La bala fatal en el cuerpo joven de Rafael Nahuel hace volver los ojos una vez más sobre el pueblo mapuche. Olvidado como han sido siempre los pueblos del origen, desde los tiempos en que el único destino era la servidumbre, el despojo identitario o la muerte.
La desaparición y la muerte consabida de Santiago Maldonado reinstaló ante los ojos sociales de las urbes y ante el poder político y económico el nombre del pueblo mapuche. Santiago podrá o no haber sido asesinado directamente pero sí indirectamente ya que su muerte ocurrió en un contexto fuertemente represivo y no durante un virginal paseo por tierras paradisíacas. Y se reforzó con la fuerza de una ametralladora MP5 que descargó sobre Rafael Nahuel, de espaldas, huyendo, semiagachado, en la zona de Villa Mascardi. Aunque para los discursos del poder y de los medios de caricatura periodística se trate de una muerte en enfrentamiento. Un eufemismo demasiado utilizado a lo largo de la historia argentina. Luciana Mignoli y María Silvia Biancardi recorren en “Prensa En Conflicto. De la Guerra contra el Paraguay a la Masacre de Puente Pueyrredón”, algunos de esos momentos históricos en que se lo usó.

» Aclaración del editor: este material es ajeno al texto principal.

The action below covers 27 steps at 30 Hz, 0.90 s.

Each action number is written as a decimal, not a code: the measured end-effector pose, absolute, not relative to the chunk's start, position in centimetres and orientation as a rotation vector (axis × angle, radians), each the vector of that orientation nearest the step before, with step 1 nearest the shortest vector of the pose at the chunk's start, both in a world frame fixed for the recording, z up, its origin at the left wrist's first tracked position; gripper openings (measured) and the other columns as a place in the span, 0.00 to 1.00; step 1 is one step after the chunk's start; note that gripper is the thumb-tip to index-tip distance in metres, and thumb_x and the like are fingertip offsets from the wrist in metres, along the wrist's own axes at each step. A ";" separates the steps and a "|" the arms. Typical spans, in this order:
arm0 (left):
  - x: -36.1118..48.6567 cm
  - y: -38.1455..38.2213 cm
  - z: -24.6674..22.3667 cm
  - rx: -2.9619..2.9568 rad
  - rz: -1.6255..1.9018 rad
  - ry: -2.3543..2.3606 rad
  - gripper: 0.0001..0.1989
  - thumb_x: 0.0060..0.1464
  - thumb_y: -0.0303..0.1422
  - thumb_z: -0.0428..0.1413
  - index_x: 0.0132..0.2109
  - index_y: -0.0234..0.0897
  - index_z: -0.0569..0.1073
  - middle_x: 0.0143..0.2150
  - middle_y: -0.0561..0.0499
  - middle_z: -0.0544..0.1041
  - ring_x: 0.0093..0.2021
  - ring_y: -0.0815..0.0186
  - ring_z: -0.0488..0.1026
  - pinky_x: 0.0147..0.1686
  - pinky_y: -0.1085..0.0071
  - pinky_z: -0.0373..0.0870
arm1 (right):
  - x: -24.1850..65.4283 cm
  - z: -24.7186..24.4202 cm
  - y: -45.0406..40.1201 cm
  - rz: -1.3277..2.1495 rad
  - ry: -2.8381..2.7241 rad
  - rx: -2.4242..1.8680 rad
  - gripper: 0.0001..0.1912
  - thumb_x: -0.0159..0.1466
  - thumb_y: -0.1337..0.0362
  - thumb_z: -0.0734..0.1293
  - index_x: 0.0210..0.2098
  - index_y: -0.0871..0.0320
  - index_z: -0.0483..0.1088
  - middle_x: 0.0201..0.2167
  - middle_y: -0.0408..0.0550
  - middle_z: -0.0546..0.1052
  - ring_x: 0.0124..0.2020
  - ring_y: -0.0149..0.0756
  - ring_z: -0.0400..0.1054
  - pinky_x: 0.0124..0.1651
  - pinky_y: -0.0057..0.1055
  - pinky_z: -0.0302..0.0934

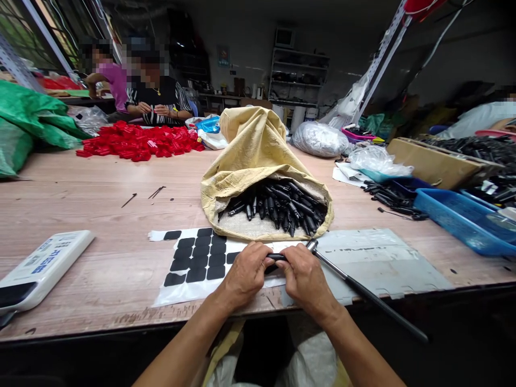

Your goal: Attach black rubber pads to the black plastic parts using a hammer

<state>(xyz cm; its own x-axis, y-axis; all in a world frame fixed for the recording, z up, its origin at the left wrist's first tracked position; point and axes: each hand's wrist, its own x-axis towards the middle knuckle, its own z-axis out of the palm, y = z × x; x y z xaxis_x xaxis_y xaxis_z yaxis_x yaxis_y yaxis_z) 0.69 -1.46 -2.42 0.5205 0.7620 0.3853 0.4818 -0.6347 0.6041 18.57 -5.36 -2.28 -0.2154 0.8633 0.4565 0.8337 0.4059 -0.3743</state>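
Between my two hands lies a short black cylindrical piece [276, 257], pen-like in shape. My left hand [249, 269] pinches its left end, and the fingers of my right hand [304, 274] close on the other end. Both hands are over the near part of the table, above a white sheet with black rounded-square stickers [197, 258]. Right beside my right hand rests a hammer [363, 290] with a metal head and a dark grip that juts past the table edge. Just beyond my hands, a yellow woven sack [258, 156] gapes toward me, full of similar black pieces [282, 204].
A white electronic device [44, 269] sits at the left. Red plastic parts [141, 141] are heaped at the back left, near a co-worker in a striped top [161, 99]. Blue baskets [463, 215] and more black parts stand at the right. A grey sheet [374, 263] covers the front right.
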 end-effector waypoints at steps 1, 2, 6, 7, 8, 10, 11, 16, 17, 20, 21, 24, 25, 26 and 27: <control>0.7 -1.5 -2.4 2.335 0.896 1.024 0.08 0.62 0.25 0.49 0.41 0.36 0.73 0.36 0.47 0.73 0.40 0.60 0.69 0.40 0.66 0.65 | 18.6 -2.4 -5.3 0.082 -2.051 -1.429 0.11 0.70 0.67 0.58 0.30 0.57 0.63 0.31 0.49 0.70 0.37 0.40 0.60 0.41 0.36 0.53; 0.7 -1.5 -2.4 2.329 0.897 1.030 0.08 0.62 0.25 0.49 0.41 0.36 0.73 0.36 0.47 0.73 0.40 0.60 0.70 0.40 0.66 0.65 | 18.6 -2.3 -5.2 0.100 -2.047 -1.420 0.11 0.69 0.67 0.58 0.30 0.57 0.63 0.30 0.49 0.70 0.37 0.40 0.60 0.41 0.36 0.53; 0.7 -1.6 -2.1 2.256 0.866 1.066 0.09 0.63 0.29 0.49 0.39 0.37 0.74 0.36 0.48 0.75 0.39 0.60 0.70 0.40 0.66 0.65 | 19.0 -1.6 -5.1 0.212 -2.053 -1.362 0.09 0.69 0.67 0.59 0.32 0.57 0.65 0.31 0.48 0.71 0.37 0.39 0.60 0.41 0.36 0.55; 0.7 -1.6 -2.0 2.222 0.849 1.075 0.10 0.64 0.31 0.49 0.40 0.37 0.75 0.37 0.48 0.75 0.40 0.60 0.71 0.41 0.66 0.65 | 19.1 -1.3 -5.0 0.247 -2.056 -1.341 0.07 0.69 0.67 0.60 0.33 0.57 0.66 0.32 0.48 0.71 0.37 0.39 0.61 0.41 0.35 0.55; 0.6 -1.6 -1.8 2.189 0.831 1.079 0.11 0.65 0.32 0.48 0.40 0.37 0.75 0.37 0.48 0.76 0.40 0.60 0.71 0.41 0.66 0.65 | 19.3 -1.1 -5.0 0.278 -2.058 -1.323 0.06 0.69 0.67 0.61 0.35 0.57 0.67 0.33 0.48 0.72 0.38 0.39 0.61 0.42 0.35 0.55; 0.6 -1.7 -1.5 2.140 0.799 1.080 0.13 0.66 0.35 0.48 0.42 0.38 0.77 0.39 0.49 0.77 0.41 0.60 0.72 0.43 0.65 0.66 | 19.6 -0.7 -5.1 0.317 -2.055 -1.301 0.02 0.67 0.67 0.64 0.38 0.56 0.69 0.33 0.46 0.72 0.38 0.39 0.62 0.42 0.35 0.56; 0.6 -1.7 -1.4 2.128 0.788 1.079 0.14 0.66 0.35 0.47 0.42 0.38 0.77 0.39 0.49 0.78 0.42 0.60 0.72 0.44 0.65 0.66 | 19.7 -0.6 -5.1 0.322 -2.052 -1.297 0.01 0.66 0.67 0.65 0.39 0.56 0.69 0.33 0.46 0.72 0.38 0.38 0.62 0.42 0.35 0.56; 0.6 -1.7 -1.1 2.142 0.765 1.069 0.17 0.69 0.37 0.45 0.42 0.39 0.77 0.39 0.49 0.78 0.41 0.61 0.71 0.44 0.65 0.64 | 19.7 -0.5 -5.2 0.303 -2.033 -1.289 0.05 0.63 0.68 0.68 0.40 0.56 0.70 0.30 0.44 0.71 0.37 0.38 0.62 0.43 0.35 0.56; 0.6 -1.7 -1.1 2.147 0.761 1.068 0.17 0.69 0.37 0.44 0.42 0.39 0.77 0.38 0.50 0.78 0.41 0.61 0.71 0.43 0.65 0.64 | 19.7 -0.5 -5.2 0.302 -2.027 -1.290 0.06 0.63 0.68 0.68 0.40 0.56 0.70 0.31 0.44 0.71 0.37 0.38 0.62 0.43 0.35 0.56; 0.6 -1.9 -0.9 2.144 0.752 1.077 0.14 0.67 0.37 0.47 0.40 0.39 0.75 0.38 0.50 0.77 0.41 0.61 0.70 0.43 0.65 0.64 | 20.2 -0.5 -5.2 0.309 -2.000 -1.299 0.07 0.62 0.68 0.69 0.40 0.56 0.70 0.31 0.43 0.72 0.38 0.37 0.63 0.43 0.34 0.56; 0.5 -1.9 -0.8 2.136 0.755 1.078 0.12 0.66 0.37 0.48 0.40 0.39 0.75 0.38 0.50 0.77 0.41 0.60 0.70 0.43 0.65 0.65 | 20.4 -0.5 -5.2 0.315 -1.986 -1.306 0.07 0.61 0.68 0.69 0.40 0.56 0.71 0.31 0.43 0.72 0.38 0.37 0.64 0.42 0.34 0.57; 0.5 -2.1 -0.5 2.096 0.779 1.065 0.09 0.64 0.35 0.51 0.42 0.39 0.75 0.41 0.49 0.76 0.44 0.60 0.70 0.46 0.65 0.66 | 21.1 -0.3 -5.4 0.359 -1.927 -1.342 0.09 0.60 0.68 0.70 0.41 0.56 0.71 0.32 0.43 0.72 0.37 0.35 0.65 0.40 0.32 0.59; 0.5 -2.1 -0.5 2.080 0.789 1.057 0.08 0.63 0.35 0.52 0.43 0.40 0.76 0.42 0.49 0.76 0.45 0.59 0.70 0.47 0.65 0.66 | 21.2 -0.2 -5.6 0.387 -1.907 -1.356 0.10 0.60 0.68 0.70 0.42 0.56 0.71 0.33 0.43 0.72 0.35 0.35 0.65 0.39 0.31 0.59; 0.5 -2.1 -0.4 2.065 0.798 1.047 0.08 0.62 0.34 0.52 0.43 0.40 0.76 0.43 0.49 0.76 0.45 0.59 0.70 0.48 0.64 0.66 | 21.2 0.0 -5.8 0.422 -1.889 -1.367 0.11 0.60 0.68 0.70 0.43 0.56 0.71 0.33 0.43 0.72 0.34 0.33 0.65 0.38 0.31 0.60; 0.5 -2.1 -0.4 2.052 0.807 1.037 0.08 0.61 0.33 0.53 0.44 0.40 0.75 0.43 0.49 0.77 0.46 0.59 0.70 0.48 0.64 0.66 | 21.2 0.1 -5.9 0.465 -1.873 -1.378 0.12 0.60 0.67 0.70 0.44 0.56 0.71 0.33 0.43 0.73 0.32 0.32 0.65 0.36 0.30 0.60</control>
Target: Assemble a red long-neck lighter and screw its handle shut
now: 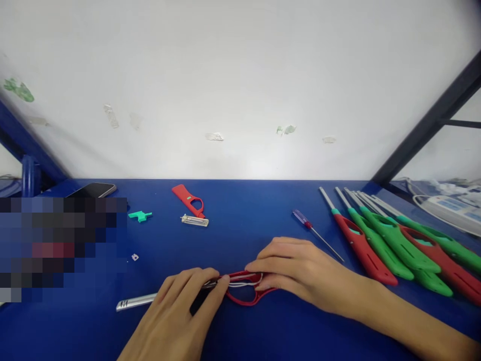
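Low in the middle lies an opened red gas lighter [244, 303] with pale wires inside its shell and a silver metal tube [137, 302] pointing left. My left hand [180, 306] is closed over the spot where tube and shell meet, its thumb and fingers pinching there. At the shell's right part, the fingers and thumb of my right hand [296, 271] grip the shell and the wire end. The fingertips hide what exactly is pinched. Beyond them lie a loose red shell half [185, 196], a clear lighter tank [194, 220] and a green trigger piece [140, 216].
A screwdriver [308, 225] lies right of centre. Several red and green gas lighters [383, 245] are piled at the right. A tiny white part [135, 257] and a phone [93, 190] are at the left, beside a pixelated area. A white wall [240, 75] stands behind the blue table [248, 200].
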`<state>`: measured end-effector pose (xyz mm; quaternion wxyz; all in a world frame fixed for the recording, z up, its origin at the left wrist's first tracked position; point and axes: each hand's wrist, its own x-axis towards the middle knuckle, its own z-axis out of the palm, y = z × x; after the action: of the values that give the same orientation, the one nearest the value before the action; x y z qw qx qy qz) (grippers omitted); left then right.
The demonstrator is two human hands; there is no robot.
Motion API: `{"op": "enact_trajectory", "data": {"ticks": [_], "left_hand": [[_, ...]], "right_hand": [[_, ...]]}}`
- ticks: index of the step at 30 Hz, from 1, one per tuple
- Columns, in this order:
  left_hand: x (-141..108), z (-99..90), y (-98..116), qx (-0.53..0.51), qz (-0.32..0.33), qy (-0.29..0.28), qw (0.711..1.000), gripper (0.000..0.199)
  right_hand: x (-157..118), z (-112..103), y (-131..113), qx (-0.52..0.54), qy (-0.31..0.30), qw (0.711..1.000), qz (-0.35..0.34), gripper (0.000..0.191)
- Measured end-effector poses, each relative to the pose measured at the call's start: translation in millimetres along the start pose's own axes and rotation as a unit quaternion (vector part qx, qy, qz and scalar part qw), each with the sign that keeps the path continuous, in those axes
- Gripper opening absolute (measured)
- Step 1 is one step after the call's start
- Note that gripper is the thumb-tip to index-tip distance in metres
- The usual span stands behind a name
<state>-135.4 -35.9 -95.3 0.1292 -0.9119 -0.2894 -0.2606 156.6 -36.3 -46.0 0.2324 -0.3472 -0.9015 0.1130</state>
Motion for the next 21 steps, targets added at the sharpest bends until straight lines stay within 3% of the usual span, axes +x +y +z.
{"op": "enact_trajectory", "data": {"ticks": [5,12,18,21], "left_hand": [[7.3,-9.4,3.9,0.001,-0.014,-0.024,1.000,0.055],[0.5,-6.8,6.7,-0.013,-0.042,-0.080,0.996,0.061],[8.4,-7.5,7.8,-0.038,-0.047,-0.029,0.998,0.056],[12.1,-10.0,8.4,-0.036,-0.043,-0.030,0.998,0.056]], "right_hand": [[0.2,-2.0,-1.9,-0.047,-0.002,0.999,-0.016,0.038],[-1.6,0.0,-1.6,-0.058,0.013,0.998,-0.027,0.032],[-3.0,2.3,-2.7,-0.022,0.029,0.999,-0.024,0.028],[-3.7,2.2,-1.5,0.002,0.040,0.999,-0.014,0.025]]}}
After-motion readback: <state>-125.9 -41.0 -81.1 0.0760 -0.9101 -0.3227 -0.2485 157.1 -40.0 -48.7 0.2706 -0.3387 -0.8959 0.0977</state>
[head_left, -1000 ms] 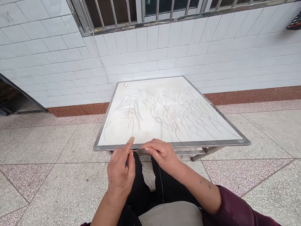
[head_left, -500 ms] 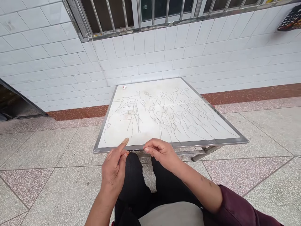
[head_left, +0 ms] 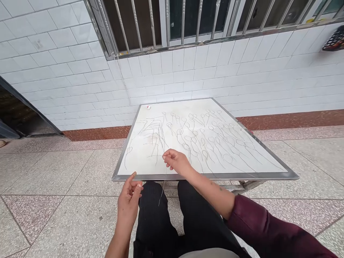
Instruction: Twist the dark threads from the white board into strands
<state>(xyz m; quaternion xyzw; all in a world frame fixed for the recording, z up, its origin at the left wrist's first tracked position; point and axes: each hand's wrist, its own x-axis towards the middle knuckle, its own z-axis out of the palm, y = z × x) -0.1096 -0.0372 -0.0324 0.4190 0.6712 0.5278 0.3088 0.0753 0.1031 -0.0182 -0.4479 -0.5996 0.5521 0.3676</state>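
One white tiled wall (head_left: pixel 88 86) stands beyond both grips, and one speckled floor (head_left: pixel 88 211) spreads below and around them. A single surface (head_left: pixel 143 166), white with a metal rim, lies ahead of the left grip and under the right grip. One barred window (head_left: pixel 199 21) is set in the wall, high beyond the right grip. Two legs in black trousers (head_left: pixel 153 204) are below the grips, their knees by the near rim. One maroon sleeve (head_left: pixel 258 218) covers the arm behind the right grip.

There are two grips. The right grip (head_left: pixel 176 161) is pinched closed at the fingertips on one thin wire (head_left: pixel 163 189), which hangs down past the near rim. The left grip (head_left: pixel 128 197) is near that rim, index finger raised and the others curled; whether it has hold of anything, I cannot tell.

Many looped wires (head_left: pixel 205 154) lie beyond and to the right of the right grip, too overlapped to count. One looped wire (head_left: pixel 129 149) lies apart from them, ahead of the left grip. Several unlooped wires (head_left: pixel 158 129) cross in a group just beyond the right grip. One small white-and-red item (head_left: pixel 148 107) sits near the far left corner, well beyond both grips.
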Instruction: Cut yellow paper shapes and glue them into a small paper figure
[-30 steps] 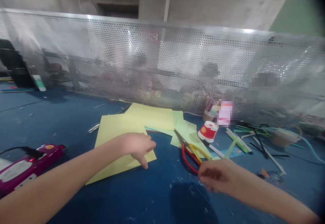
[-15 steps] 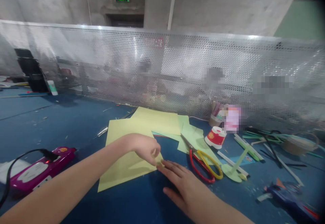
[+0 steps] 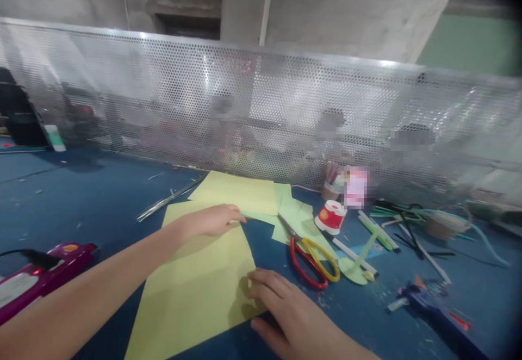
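Note:
A large yellow sheet (image 3: 196, 295) lies on the blue table in front of me. My left hand (image 3: 218, 219) is over its upper right part, fingers together and pointing right; what they hold, if anything, is hidden. My right hand (image 3: 281, 305) is at the sheet's right edge, its fingertips on the corner and its thumb apart below. Behind lie another yellow sheet (image 3: 240, 191) and light green paper (image 3: 296, 218). Scissors with red and yellow handles (image 3: 312, 262) rest to the right of the sheets.
A red and white cup (image 3: 330, 217) stands beyond the scissors. Nearby are a green paper disc with a stem (image 3: 354, 270), a blue glue gun (image 3: 440, 316) and several strips. A purple power strip (image 3: 61, 278) is at left. A perforated metal screen (image 3: 163, 99) stands behind.
My left hand has moved up and away from my right hand. The yellow sheet now lies flatter and nearer, its corner no longer folded over. The view has shifted to the right.

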Demonstrator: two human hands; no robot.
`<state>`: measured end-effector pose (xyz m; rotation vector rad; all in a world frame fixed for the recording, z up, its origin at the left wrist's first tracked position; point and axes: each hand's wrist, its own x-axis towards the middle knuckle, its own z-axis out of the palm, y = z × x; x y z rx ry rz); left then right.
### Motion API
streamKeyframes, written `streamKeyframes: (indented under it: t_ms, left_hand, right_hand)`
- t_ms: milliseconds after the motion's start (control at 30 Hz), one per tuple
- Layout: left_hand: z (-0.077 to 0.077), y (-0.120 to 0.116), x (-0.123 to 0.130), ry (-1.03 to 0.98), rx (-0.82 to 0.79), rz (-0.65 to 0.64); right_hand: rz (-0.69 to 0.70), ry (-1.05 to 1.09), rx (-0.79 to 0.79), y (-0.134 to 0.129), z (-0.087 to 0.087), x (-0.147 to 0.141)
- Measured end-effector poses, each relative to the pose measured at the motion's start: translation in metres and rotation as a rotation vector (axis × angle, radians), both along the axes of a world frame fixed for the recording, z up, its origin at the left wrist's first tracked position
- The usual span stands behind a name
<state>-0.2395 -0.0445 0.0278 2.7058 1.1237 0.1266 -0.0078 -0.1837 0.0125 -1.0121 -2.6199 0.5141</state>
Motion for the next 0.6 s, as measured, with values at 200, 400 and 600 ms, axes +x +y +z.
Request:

Cuando en 1878 “el teniente Rudecindo Roca (hermano de Julio Argentino) atacó a traición y fusiló a un grupo perteneciente al pueblo ranquel en la ciudad de Villa Mercedes, San Luis”, diarios como La Nación y El Pueblo Libre, de Córdoba refirieron que habían muerto en un “enfrentamiento”. O cuando en 1955, tras el bombardeo a Plaza de Mayo, Clarín y La Nación, “presentaron los hechos como el resultado de ´un enfrentamiento entre bandos´”. Y, sin ir tan lejos en la historia, cuando durante la masacre de la estación Avellaneda, los mismos diarios adjetivaron diciendo que se trató de “un enfrentamiento”, “una batalla campal”, “disputas internas entre las organizaciones de piqueteros”.

La vida trunca de Rafael Nahuel y su muerte temprana se inscriben en un símbolo de potencia feroz. La búsqueda de recuperación de un trocito de territorio por parte de la comunidad Lafken Winkul Mapu para apelar a la fuerza de las montañas, el lago, las plantas, el olor de la tierra camino a erigir una machi, una autoridad sanadora mapuche, tras más de cien años de no contar con ninguna. Desde los tiempos mismos de la masacre autodenominada civilizatoria.

La avanzada represora que mutila, que desangra, que borra vidas del planeta no es una invención macrista. Pero hay momentos de la historia en que asume formatos de mayor profundidad y perversidad. Que despliega su fuerza para sofocar cuanta semilla de rebeldía asome desde el fondo mismo de la tierra. Porque en definitiva, como escribió alguna vez Alberto Morlachetti, nadie puede saber en realidad cuánto duran los años de la muerte. Y hay un enemigo que no ha cesado de vencer.